• _Your goal_
Using the entries below, write out the line with "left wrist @", the line with "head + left", and every line in between, exactly as each is written.

Data for the task: Begin

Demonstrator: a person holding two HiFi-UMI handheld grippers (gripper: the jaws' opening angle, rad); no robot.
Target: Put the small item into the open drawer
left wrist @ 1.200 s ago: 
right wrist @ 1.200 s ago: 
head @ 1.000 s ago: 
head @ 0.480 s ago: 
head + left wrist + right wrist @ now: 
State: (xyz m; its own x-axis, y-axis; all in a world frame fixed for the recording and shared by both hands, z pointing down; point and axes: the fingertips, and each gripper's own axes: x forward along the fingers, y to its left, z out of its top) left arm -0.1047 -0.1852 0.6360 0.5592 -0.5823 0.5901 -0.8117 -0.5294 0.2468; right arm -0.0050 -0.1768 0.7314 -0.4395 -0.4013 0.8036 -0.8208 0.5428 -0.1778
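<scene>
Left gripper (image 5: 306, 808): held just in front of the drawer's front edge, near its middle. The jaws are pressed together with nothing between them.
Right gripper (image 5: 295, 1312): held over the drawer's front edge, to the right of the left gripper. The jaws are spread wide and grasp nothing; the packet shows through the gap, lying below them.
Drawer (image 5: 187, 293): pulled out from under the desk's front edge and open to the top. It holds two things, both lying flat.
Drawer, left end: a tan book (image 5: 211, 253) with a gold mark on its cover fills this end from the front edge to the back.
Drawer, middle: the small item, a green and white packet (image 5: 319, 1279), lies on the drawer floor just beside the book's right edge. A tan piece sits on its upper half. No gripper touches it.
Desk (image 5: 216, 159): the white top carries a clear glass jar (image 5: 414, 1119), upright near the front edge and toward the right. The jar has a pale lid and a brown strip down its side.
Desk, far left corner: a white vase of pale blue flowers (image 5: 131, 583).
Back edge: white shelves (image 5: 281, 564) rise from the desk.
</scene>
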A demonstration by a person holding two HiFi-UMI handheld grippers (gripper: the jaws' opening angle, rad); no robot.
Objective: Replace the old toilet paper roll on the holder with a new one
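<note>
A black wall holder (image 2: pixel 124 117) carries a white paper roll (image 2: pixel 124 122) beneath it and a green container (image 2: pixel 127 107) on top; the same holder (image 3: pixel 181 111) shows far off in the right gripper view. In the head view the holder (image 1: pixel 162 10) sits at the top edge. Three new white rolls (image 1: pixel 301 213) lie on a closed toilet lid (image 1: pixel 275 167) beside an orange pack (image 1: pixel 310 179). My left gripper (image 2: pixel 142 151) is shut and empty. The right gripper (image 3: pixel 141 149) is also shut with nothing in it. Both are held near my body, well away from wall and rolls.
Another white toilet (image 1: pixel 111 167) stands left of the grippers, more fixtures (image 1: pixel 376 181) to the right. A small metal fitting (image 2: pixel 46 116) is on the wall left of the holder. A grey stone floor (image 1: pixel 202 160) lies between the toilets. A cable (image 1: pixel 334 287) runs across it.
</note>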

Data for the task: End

• _Solution to the exercise_
left wrist @ 1.200 s ago: 
right wrist @ 1.200 s ago: 
head @ 1.000 s ago: 
head @ 0.480 s ago: 
head + left wrist + right wrist @ now: 

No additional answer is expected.